# Task directions
A faithful copy of the data, pictures omitted, is the required answer.

# Provided data
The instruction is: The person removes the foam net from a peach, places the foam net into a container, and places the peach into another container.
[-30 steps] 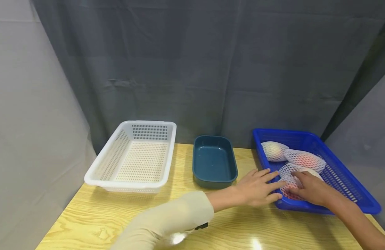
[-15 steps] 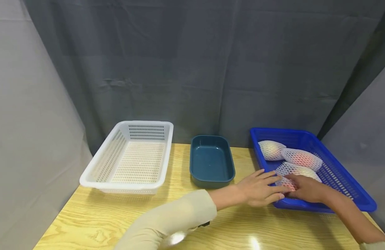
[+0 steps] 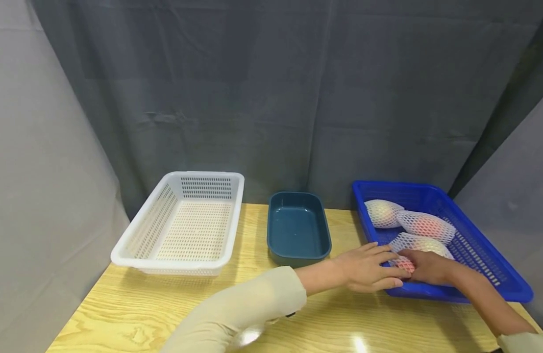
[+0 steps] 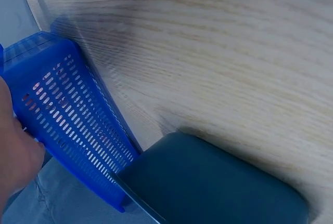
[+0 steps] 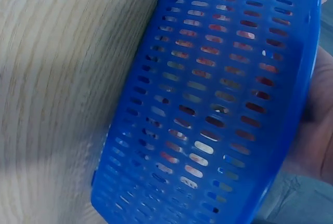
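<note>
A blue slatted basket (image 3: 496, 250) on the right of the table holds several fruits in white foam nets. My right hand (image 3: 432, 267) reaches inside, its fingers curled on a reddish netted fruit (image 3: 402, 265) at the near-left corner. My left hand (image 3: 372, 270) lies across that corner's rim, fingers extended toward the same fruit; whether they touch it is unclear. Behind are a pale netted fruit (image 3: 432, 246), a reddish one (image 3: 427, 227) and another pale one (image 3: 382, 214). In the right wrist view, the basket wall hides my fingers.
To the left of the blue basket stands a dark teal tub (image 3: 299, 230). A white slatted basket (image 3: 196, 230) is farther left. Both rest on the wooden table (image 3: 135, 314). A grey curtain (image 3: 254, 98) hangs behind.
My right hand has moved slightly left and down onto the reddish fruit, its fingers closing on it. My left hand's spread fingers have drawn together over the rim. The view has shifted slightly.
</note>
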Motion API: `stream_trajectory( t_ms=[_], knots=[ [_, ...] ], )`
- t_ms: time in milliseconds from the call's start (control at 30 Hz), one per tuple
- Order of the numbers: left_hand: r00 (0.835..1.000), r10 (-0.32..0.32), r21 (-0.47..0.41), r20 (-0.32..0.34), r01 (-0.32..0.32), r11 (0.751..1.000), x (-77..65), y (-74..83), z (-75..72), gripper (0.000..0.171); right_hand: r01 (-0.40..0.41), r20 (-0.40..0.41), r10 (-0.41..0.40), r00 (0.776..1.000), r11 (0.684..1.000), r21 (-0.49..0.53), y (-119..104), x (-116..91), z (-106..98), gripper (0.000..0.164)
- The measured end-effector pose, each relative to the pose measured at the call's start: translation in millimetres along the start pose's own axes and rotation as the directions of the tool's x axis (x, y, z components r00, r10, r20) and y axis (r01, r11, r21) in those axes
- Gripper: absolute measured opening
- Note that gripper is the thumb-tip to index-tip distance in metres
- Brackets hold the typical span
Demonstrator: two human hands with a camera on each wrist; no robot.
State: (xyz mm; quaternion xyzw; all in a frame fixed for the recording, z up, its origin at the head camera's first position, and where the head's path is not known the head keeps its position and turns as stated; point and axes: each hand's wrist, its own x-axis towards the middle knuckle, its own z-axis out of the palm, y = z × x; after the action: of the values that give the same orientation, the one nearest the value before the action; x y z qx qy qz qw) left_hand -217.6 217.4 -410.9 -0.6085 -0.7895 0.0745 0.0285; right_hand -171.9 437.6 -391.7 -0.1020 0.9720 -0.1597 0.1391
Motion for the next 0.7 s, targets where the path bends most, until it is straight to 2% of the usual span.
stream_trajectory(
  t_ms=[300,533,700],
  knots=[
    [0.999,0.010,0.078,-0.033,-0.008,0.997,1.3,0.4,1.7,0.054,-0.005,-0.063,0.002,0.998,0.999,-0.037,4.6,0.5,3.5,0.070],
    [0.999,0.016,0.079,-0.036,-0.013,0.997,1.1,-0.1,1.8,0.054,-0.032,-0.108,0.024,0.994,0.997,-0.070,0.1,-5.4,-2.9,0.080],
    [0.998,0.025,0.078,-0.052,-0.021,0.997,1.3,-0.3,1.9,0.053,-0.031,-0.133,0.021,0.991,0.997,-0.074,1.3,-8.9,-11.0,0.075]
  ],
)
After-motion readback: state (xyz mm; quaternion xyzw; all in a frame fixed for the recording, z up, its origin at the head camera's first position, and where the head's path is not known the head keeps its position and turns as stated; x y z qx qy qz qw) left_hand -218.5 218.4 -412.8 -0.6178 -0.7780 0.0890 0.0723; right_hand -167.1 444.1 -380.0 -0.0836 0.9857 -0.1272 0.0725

# Answer space
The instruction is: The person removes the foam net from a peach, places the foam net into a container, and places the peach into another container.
[-30 steps] 
[-15 steps] 
[+0 steps] 
[+0 steps] 
[+0 steps] 
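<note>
A blue slatted basket (image 3: 496, 250) on the right of the table holds several fruits in white foam nets. My right hand (image 3: 432, 267) reaches inside, its fingers curled on a reddish netted fruit (image 3: 402, 265) at the near-left corner. My left hand (image 3: 372, 270) lies across that corner's rim, fingers extended toward the same fruit; whether they touch it is unclear. Behind are a pale netted fruit (image 3: 432, 246), a reddish one (image 3: 427, 227) and another pale one (image 3: 382, 214). In the right wrist view, the basket wall hides my fingers.
To the left of the blue basket stands a dark teal tub (image 3: 299, 230). A white slatted basket (image 3: 196, 230) is farther left. Both rest on the wooden table (image 3: 135, 314). A grey curtain (image 3: 254, 98) hangs behind.
My right hand has moved slightly left and down onto the reddish fruit, its fingers closing on it. My left hand's spread fingers have drawn together over the rim. The view has shifted slightly.
</note>
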Motion API: `stream_trajectory( t_ms=[_], knots=[ [_, ...] ], )`
- t_ms: time in milliseconds from the call's start (control at 30 Hz), one per tuple
- Order of the numbers: left_hand: r00 (0.835..1.000), r10 (-0.32..0.32), r21 (-0.47..0.41), r20 (-0.32..0.34), r01 (-0.32..0.32), r11 (0.751..1.000), x (-77..65), y (-74..83), z (-75..72), gripper (0.000..0.171); right_hand: r01 (-0.40..0.41), r20 (-0.40..0.41), r10 (-0.41..0.40), r00 (0.776..1.000), r11 (0.684..1.000), r21 (-0.49..0.53), y (-119..104), x (-116..91), z (-106..98), gripper (0.000..0.164)
- The measured end-effector pose, each relative to the pose measured at the call's start: translation in millimetres along the start pose's own axes and rotation as the directions of the tool's x axis (x, y, z components r00, r10, r20) and y axis (r01, r11, r21) in those axes
- Gripper: absolute measured opening
- Note that gripper is the thumb-tip to index-tip distance in metres
- Brackets hold the typical span
Demonstrator: two human hands with a camera on each wrist; no robot.
State: (xyz mm; quaternion xyzw; all in a frame fixed for the recording, z up, its origin at the head camera's first position, and where the head's path is not known the head keeps its position and turns as stated; point and axes: each hand's wrist, its own x-axis towards the middle knuckle, its own z-axis out of the palm, y = z × x; after the action: of the values that give the same orientation, the one nearest the value before the action; x y z qx qy qz qw) left_hand -217.6 217.4 -410.9 -0.6085 -0.7895 0.0745 0.0285; right_hand -171.9 437.6 -391.7 -0.1020 0.9720 -0.1597 0.1391
Motion for the next 0.7 s, targets where the path bends most, until it is straight to 2% of the usual span.
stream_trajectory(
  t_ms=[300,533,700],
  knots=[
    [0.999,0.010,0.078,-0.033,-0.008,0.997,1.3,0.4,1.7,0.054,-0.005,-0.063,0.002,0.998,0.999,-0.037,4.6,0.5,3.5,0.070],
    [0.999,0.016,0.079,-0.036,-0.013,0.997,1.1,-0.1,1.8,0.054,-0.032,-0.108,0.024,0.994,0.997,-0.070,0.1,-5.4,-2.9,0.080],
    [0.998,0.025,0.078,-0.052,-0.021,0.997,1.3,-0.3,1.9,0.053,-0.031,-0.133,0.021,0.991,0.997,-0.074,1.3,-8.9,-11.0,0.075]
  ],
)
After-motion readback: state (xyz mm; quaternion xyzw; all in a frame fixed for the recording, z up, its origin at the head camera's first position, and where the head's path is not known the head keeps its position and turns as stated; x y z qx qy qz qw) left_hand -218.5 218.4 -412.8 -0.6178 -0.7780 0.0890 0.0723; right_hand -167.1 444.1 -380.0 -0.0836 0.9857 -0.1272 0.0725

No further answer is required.